Para o primeiro-ministro, o presidente dos Estados Unidos é "muito imprevisível" e que, por isso, "as pessoas se sentem inseguras", numa entrevista divulgada esta segunda-feira (10), um dia antes das eleições legislativas no território dinamarquês.

"As coisas recentes que o presidente americano fez levaram-me a desistir de uma aproximação que já quis no passado", acrescentou.

"Nós merecemos ser tratados com respeito e não acho que o presidente americano tenha feito isso ultimamente, desde que assumiu o cargo", disse Egede.

O Parlamento da Gronelândia, preocupado com possíveis interferências estrangeiras nas eleições, aprovou uma lei que proíbe que partidos políticos recebam doações anónimas ou estrangeiras.

Após as eleições de terça-feira, será necessário estabelecer também um plano para a independência, com atenção especial para a diversificação da economia e o desenvolvimento de certas indústrias como o turismo, a extração de minérios e a energia verde, disse o primeiro-ministro.

O governante vê o futuro da Gronelândia "dentro da aliança ocidental". "Há questões de política de segurança e defesa que nos obrigam a estabelecer uma aliança com outros países com os quais já estamos aliados",  nos quais não se incluem os EUA.

Qual o peso de decisão da Dinamarca?

A Gronelândia tem o seu próprio primeiro-ministro e gera as suas instituições públicas desde 1979 mas as decisões estratégicas, como os assuntos externos, a política monetária e a defesa, continuam sob o controlo dinamarquês.

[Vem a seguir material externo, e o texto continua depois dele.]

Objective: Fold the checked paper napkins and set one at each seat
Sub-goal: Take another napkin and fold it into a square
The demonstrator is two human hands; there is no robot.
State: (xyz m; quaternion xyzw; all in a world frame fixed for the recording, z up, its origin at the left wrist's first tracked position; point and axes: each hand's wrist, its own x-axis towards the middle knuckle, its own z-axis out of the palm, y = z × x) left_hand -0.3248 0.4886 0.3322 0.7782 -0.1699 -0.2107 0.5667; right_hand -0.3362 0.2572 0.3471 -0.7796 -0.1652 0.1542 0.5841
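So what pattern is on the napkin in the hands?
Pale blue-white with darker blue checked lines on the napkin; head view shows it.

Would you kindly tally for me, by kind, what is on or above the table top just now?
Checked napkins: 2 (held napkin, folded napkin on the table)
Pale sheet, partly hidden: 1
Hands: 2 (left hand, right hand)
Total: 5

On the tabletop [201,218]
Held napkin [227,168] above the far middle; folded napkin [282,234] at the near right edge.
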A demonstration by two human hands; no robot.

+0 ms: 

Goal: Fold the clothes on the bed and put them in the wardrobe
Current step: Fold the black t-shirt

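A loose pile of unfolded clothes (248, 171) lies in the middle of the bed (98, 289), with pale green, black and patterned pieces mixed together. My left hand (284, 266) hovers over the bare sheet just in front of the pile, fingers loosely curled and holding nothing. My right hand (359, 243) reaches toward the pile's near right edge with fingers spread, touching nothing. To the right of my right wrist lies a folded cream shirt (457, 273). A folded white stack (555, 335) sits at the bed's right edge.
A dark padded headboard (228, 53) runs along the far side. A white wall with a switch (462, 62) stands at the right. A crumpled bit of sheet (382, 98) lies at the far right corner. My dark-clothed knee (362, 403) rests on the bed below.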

Apesar de lutar pela independência há várias anos, a Gronelândia continua a ter o apoio na Dinamarca contra o interesse dos EUA.

E, por isso, também o governo dinamarquês respondeu às declarações do presidente americano, dizendo: "Isso não acontecerá". O ministro da Defesa da Dinamarca, Trouls Lund Poulsen, disse ainda à imprensa estatal que "a escolha que a Gronelândia desejar tomar será decidida pelos gronelandeses".

Como funcionam as eleições na Gronelânida?

Nestas eleições serão escolhidos os 31 membros do parlamento da Gronelândia, o Inatsisartut. O sistema eleitoral gronelandês é baseado na representação proporcional do método d'Hondt para a atribuição de assentos.

A independência será uma das questões cruciais em jogo nas eleições legislativas de terça-feira.

Uma sondagem realizada pela Verian em janeiro revelou que o partido de esquerda Inuit Ataqatigiit poderia obter cerca de 31% e vencer o partido no poder, Siumut, por cerca de 9%.

Atualmente, o partido Inuit Ataqatigiit e o partido Simiut governam em coligação. O primeiro-ministro Mute Egede pertence ao partido com maior número de lugares, o Inuit Ataqatigiit, um partido de esquerda ecológico independente.